Following received generally positive reviews. The film has an approval rating of 83% on Rotten Tomatoes based on 35 reviews, with an average rating of 7.10/10. The site's critical consensus reads, "Super brief but efficient, Following represents director Christopher Nolan's burgeoning talent in tight filmmaking and hard-edge noir." On Metacritic, the film has a weighted average score of 60 out of 100 based on 11 critics, indicating "mixed or average reviews".

Los Angeles Times reviewer Kevin Thomas was particularly impressed with the film, saying it was a "taut and ingenious neo-noir" and that "as a psychological mystery it plays persuasively if not profoundly. Nolan relishes the sheer nastiness he keeps stirred up, unabated for 70 minutes." The New Yorker wrote that Following echoed Hitchcock classics, but was "leaner and meaner". TV Guide called it "short, sharp and tough as nails", praising its fast-paced storytelling and "tricky, triple-tiered flashback structure." David Thompson of Sight and Sound commented that "Nolan shows a natural talent for a fluent handheld aesthetic."

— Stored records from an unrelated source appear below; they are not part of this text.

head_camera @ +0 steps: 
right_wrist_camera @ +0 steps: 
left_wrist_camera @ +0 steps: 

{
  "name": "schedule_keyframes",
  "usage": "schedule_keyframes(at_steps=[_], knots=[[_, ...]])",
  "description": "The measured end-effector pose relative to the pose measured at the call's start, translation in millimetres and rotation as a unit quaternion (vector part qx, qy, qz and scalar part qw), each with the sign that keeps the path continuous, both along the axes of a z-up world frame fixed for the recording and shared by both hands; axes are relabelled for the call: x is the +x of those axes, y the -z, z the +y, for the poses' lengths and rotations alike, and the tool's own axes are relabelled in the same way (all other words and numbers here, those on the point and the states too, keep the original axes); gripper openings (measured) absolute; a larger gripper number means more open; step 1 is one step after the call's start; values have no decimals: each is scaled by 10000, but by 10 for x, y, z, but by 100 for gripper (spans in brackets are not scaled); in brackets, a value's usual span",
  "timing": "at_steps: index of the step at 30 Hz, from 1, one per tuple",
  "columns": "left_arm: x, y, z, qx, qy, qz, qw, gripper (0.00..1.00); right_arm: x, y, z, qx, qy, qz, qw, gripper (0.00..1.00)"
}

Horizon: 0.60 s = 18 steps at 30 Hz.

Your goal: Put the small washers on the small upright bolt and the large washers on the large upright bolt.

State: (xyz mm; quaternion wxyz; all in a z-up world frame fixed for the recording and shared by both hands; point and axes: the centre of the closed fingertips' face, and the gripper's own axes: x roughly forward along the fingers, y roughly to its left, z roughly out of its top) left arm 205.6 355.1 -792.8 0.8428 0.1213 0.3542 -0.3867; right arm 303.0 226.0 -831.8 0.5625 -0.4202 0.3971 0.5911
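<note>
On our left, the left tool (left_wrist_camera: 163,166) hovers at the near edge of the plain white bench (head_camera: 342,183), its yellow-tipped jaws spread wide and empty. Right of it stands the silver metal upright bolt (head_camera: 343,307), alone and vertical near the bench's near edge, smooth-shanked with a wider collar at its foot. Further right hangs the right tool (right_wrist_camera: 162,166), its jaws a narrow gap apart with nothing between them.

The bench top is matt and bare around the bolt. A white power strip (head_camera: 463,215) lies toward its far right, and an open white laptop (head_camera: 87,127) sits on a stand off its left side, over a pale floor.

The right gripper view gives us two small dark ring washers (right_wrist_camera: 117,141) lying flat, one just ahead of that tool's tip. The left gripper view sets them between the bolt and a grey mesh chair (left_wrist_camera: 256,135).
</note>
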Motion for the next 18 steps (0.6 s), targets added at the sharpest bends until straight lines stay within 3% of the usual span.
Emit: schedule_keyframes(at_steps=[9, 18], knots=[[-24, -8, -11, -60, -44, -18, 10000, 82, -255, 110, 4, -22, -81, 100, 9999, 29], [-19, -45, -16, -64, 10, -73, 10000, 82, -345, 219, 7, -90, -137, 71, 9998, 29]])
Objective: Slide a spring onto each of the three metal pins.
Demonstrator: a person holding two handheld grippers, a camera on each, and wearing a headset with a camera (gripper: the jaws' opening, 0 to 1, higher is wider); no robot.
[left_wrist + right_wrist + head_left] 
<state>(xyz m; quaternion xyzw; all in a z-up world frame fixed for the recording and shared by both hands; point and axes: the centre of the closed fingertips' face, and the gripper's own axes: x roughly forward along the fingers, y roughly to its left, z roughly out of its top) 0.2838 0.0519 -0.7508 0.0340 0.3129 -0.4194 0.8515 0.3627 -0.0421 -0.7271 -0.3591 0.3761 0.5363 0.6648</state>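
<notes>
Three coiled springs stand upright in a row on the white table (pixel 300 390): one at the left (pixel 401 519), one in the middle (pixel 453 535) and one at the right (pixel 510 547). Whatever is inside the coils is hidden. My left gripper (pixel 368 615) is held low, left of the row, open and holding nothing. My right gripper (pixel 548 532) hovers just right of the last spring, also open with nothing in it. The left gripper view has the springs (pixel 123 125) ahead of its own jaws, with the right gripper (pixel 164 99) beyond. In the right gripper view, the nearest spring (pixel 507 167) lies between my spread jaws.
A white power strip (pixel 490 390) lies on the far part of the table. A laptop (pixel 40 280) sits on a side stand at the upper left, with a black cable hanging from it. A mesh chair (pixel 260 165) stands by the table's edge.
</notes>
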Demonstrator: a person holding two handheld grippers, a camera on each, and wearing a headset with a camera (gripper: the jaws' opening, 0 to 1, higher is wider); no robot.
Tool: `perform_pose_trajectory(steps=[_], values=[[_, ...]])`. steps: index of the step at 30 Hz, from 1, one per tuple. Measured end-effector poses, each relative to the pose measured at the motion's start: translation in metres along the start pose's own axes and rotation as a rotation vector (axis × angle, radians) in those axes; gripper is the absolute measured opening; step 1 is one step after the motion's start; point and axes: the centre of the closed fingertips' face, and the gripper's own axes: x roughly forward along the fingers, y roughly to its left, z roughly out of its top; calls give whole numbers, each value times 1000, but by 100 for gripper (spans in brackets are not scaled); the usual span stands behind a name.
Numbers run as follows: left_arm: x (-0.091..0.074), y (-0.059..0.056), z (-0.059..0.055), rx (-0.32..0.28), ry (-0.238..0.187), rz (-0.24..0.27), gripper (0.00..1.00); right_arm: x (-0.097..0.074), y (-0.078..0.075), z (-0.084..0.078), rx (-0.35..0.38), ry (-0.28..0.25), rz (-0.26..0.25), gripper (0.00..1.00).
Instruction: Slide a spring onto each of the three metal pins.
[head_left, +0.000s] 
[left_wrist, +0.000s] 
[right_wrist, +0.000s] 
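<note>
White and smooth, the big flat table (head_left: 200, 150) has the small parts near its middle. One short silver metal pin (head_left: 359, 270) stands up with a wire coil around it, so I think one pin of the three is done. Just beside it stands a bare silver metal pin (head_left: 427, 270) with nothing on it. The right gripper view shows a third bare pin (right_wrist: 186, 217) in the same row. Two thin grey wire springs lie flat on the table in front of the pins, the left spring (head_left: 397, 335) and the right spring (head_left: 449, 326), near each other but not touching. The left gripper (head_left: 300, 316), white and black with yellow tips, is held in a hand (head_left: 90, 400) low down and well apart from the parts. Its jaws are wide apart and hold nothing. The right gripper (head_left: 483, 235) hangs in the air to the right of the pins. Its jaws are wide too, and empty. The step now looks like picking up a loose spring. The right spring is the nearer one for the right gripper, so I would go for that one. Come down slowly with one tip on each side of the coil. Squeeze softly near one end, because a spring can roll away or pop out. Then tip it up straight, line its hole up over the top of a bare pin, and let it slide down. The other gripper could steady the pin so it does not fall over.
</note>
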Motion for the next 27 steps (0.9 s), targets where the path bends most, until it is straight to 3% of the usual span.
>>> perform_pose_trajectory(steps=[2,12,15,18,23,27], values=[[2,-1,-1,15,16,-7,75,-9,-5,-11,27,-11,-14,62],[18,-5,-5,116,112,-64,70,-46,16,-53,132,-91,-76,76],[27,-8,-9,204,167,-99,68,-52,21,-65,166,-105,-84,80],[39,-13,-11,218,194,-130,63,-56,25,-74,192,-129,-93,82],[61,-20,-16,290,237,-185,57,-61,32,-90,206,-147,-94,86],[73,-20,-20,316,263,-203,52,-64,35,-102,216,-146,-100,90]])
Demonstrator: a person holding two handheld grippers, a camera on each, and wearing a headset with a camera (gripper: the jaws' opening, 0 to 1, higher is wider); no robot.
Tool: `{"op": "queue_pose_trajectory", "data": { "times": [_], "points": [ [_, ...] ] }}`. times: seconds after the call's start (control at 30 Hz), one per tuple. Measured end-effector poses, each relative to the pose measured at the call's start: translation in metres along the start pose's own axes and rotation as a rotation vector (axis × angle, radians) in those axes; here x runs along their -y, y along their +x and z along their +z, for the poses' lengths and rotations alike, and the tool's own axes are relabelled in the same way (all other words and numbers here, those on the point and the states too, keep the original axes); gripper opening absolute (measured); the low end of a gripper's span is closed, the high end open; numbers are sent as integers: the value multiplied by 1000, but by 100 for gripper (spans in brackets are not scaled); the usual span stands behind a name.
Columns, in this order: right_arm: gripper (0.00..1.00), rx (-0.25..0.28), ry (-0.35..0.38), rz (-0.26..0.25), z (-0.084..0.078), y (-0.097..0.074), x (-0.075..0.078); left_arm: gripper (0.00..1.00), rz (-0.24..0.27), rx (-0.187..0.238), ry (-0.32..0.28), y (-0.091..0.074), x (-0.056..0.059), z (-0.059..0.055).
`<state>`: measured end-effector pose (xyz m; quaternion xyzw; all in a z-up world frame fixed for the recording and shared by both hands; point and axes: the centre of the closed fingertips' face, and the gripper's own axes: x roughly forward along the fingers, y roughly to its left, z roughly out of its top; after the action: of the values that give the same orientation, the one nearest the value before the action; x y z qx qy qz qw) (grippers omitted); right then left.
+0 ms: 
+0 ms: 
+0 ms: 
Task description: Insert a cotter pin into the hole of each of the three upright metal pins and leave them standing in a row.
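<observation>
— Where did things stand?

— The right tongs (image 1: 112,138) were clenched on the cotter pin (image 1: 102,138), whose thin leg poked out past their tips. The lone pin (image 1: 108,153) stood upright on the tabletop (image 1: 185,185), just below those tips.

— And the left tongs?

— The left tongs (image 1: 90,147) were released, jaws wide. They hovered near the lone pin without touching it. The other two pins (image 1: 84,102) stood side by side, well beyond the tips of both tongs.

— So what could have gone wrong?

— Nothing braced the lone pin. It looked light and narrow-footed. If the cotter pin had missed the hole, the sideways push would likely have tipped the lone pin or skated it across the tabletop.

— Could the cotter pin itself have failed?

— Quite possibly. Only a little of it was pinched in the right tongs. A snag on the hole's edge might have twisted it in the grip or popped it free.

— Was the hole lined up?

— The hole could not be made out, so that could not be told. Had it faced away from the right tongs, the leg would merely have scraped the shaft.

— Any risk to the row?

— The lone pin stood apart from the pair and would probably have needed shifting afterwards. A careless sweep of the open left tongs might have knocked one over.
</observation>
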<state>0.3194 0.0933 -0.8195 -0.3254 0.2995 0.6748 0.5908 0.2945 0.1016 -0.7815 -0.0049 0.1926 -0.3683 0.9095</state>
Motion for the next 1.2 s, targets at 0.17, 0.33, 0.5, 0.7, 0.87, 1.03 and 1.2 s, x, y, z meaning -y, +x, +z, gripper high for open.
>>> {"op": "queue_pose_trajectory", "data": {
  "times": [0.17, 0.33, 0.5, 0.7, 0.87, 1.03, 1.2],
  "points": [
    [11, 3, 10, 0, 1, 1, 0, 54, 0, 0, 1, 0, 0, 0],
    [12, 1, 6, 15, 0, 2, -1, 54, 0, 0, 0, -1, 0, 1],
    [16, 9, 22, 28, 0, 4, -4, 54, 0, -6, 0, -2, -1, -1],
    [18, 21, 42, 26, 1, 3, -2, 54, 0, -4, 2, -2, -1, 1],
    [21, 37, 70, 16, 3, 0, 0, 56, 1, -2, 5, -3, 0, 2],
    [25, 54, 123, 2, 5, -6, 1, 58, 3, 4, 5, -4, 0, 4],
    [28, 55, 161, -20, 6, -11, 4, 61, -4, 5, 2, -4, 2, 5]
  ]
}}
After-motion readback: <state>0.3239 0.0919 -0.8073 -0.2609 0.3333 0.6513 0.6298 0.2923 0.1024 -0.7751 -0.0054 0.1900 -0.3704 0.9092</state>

However, Tony Rayns felt that the film's climax was uninspired, saying that "the generic pay off is a little disappointing after the edgy, character based scenes of exposition". Empire's Trevor Lewis questioned the skill of the film's inexperienced cast, saying that they "lack the dramatic ballast to compensate for [Nolan's] erratic plot elisions." In contrast, David Thompson was of the opinion that the "unfamiliar cast acquit themselves well in a simple naturalistic style." Filmmaker Joel Schumacher thought Following was the work of a "brilliant" young director. "I always had him in the back of my mind, thinking, 'We're going to hear from this guy, big time.' Then I saw Memento and the promise was fulfilled very fast."

Following has since been recognized as one of the most notable no-budget films of its time.

Accolades

Following won several awards during its festival run, including the Tiger Award at the International Film Festival Rotterdam and the "Best First Feature" prize at the San Francisco International Film Festival, among others. Following also brought fame to Christopher Nolan who was just starting out in the form of the Black and White award as well as a Grand Jury Prize nomination at Slamdance Film Festival.

Release

A Blu-ray and DVD restoration of the film with a new 5.1 sound mix was released by The Criterion Collection for Region A on 11 December 2012. Both the Blu-ray and DVD include a commentary by and an interview with director Christopher Nolan, a chronological edit of the film (also 70 min), a side-by-side comparison between three scenes of the film and the shooting script, Nolan's 1997 short film Doodlebug, and both the theatrical and re-release trailers. Each edition also has a leaflet which includes an essay by film critic Scott Foundas, titled "Nolan Begins". Exclusive to the Blu-ray is an uncompressed monaural soundtrack to the film.